Does Rod believe that the wokeness he decries is an outgrowth of classical liberalism? Or is it, rather, a distortion or aberration? Does Rod suspect that “liberalism is dead”? Or is it the best we can do in a “pluralist” society, which presumably means it can be resurrected? If we can return to some gentler stage of liberalism, what would prevent us from ending right back where we are, given that that gentler stage contained the conditions that brought us here?

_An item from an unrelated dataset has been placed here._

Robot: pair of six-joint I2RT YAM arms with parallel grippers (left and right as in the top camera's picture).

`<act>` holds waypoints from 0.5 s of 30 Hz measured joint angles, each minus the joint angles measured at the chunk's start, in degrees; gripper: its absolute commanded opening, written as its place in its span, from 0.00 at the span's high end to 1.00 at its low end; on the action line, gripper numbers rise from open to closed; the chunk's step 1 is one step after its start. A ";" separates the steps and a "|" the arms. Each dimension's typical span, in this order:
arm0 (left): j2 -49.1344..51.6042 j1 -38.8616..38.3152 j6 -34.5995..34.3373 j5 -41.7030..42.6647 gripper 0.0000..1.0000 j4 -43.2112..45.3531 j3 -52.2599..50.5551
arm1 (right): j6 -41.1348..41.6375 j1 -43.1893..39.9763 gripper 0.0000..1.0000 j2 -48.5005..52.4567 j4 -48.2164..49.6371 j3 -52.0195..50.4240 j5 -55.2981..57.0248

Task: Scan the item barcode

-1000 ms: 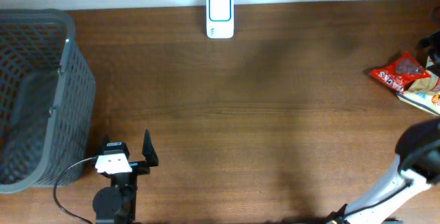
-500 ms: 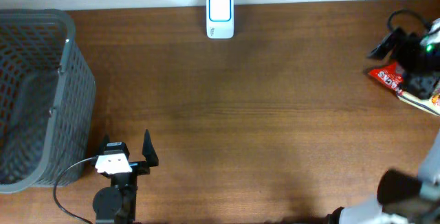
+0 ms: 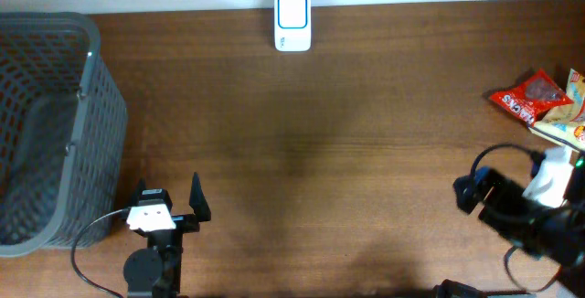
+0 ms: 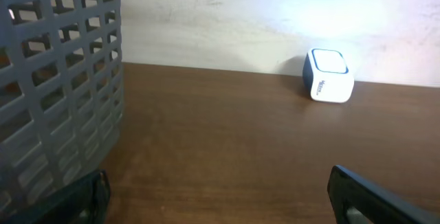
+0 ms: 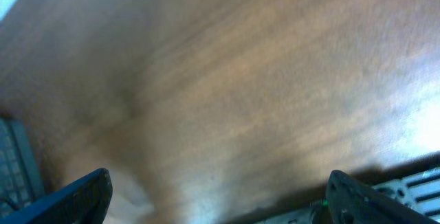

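Far on the left, a gray basket [image 3: 46, 124] is standing on the brown table [image 3: 366, 133]. It is tall, and its walls are full of little square holes. Part of it is running off the left edge of the overhead view.

Just to the right of the basket, near the front edge of the table, the left gripper [image 3: 169, 199] is sitting low. Its two black fingers are standing wide apart, and nothing is sitting between them. It is pointing toward the back of the table.

In the middle, the white scanner [image 3: 292, 22] is sitting at the back edge of the table, right by the pale wall [image 4: 227, 18]. It is small and boxy, with a window on its face. It is sitting well apart from both grippers.

Farther right, the right gripper [image 5: 216, 195] is hanging over the front right part of the table. Its wrist view is blurry, but its fingertips are showing in the two bottom corners, wide apart, with only bare wood between them. It is holding nothing.

Far on the right, the red snack bag [image 3: 535, 97] is lying on the table near the edge. It is lying behind the right gripper, and the two are not touching. A pale snack bag [image 3: 562, 132] is lying right beside the red one, and the picture edge is cutting part of it off.
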 measured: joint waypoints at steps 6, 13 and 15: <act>0.00 0.00 0.00 0.00 0.01 0.00 0.00 | 0.44 0.00 0.02 -3.76 0.02 -5.27 -0.17; 0.00 0.00 0.00 0.00 0.01 0.00 0.00 | 0.02 0.00 0.02 -3.74 0.17 -5.44 2.67; 0.00 0.00 0.00 0.00 0.01 0.00 0.00 | -0.85 0.00 0.02 -3.74 0.37 -5.64 3.15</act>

Should we mourn the passing of an “authentic liberalism” and “liberal principles,” lost to “an aggressive and punitive politics that resembles Bolshevism,” as Rod has written? Or was this Bolshevik tendency lying dormant in old-school liberalism all along, as he also argued? Is the Good “the basis of a postliberal political order,” an order that Rod claims to strive after? Or is the Good so indeterminate that any authoritative assertion of it would be a terrible imposition?

Should American conservatives pursue Viktor Orban-style policies against LGBT ideology in schools, as Rod has recommended? If so, then how does he square that with his recent assertion that only “porny” books should be banned from school libraries (gender ideology can be promoted in non-“porny” books, after all)? Should we aim to forge institutions in truth (“live not by lies!”), or merely to enshrine a right to disagree (i.e., free speech as a high good)?

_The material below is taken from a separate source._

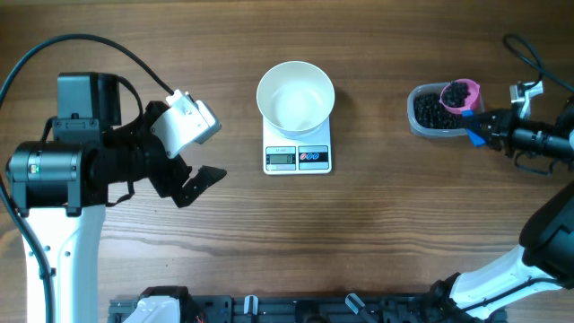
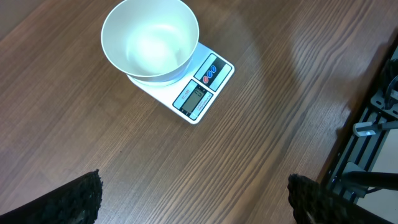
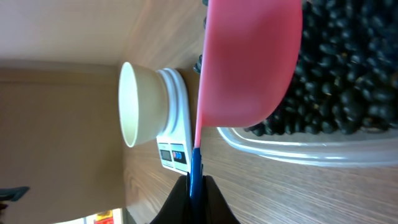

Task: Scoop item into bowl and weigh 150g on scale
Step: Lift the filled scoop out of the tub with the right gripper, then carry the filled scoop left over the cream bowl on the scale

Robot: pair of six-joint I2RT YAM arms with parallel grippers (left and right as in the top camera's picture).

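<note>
The right gripper (image 3: 198,198) is shut tight on the blue handle of the pink scoop (image 1: 466,88). The scoop carries black beads (image 1: 457,94) and is above the clear tub (image 1: 418,124). The white bowl (image 1: 296,97) stands empty on the scale (image 1: 298,159), in the middle of the bench (image 1: 377,233). The left gripper (image 2: 196,202) is wide apart and holds nothing.

At upper left, a round white bowl (image 2: 150,46), empty and upright on the scale (image 2: 219,77); covering most of the white platform, leaving bare only the edge strip with grey display (image 2: 193,98) and round buttons (image 2: 211,70); underneath, a brown wood-grain table (image 2: 249,155); in the two bottom corners, dark fingers (image 2: 78,199), spread wide, well apart from the scale; along the right edge, a black metal frame (image 2: 373,124).
</note>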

This is all very confusing. The source of the confusion (and attendant anxiety), I suspect, is a refusal to relinquish some fundamental liberal commitments. Rod is prepared to admit this. The trouble is that some of those commitments rest on the deceptions liberal ideology spins about itself and the world. Such as the notion that it’s possible to run a society without moral coercion (whatever the morality). Or that liberals invented procedural norms and rule of law just a few centuries ago, and, therefore, to imagine a world without liberalism necessarily means imagining a lawless barbarism. Or that because there is a range of opinions about the good, it would be a grave crime to authoritatively guide a society (relatedly, that such a decision can be forestalled forever). Or finally that “liberalism” itself is so indeterminate a concept that we can’t draw definite conclusions about it.

One of the rules I strictly adhere to in professional life is never to publicly disagree with someone who has done you a solid in life, except in self-defense. Rod has done me multiple solids in life. Therefore, I don’t intend to return to these debates again. It is vital that the ecumenical cohort that shares a critique of liberalism moves on. We can’t permit backsliding into liberalism’s illusions, the yearning to plug ourselves back into the Matrix to taste that juicy-but-fake steak once again.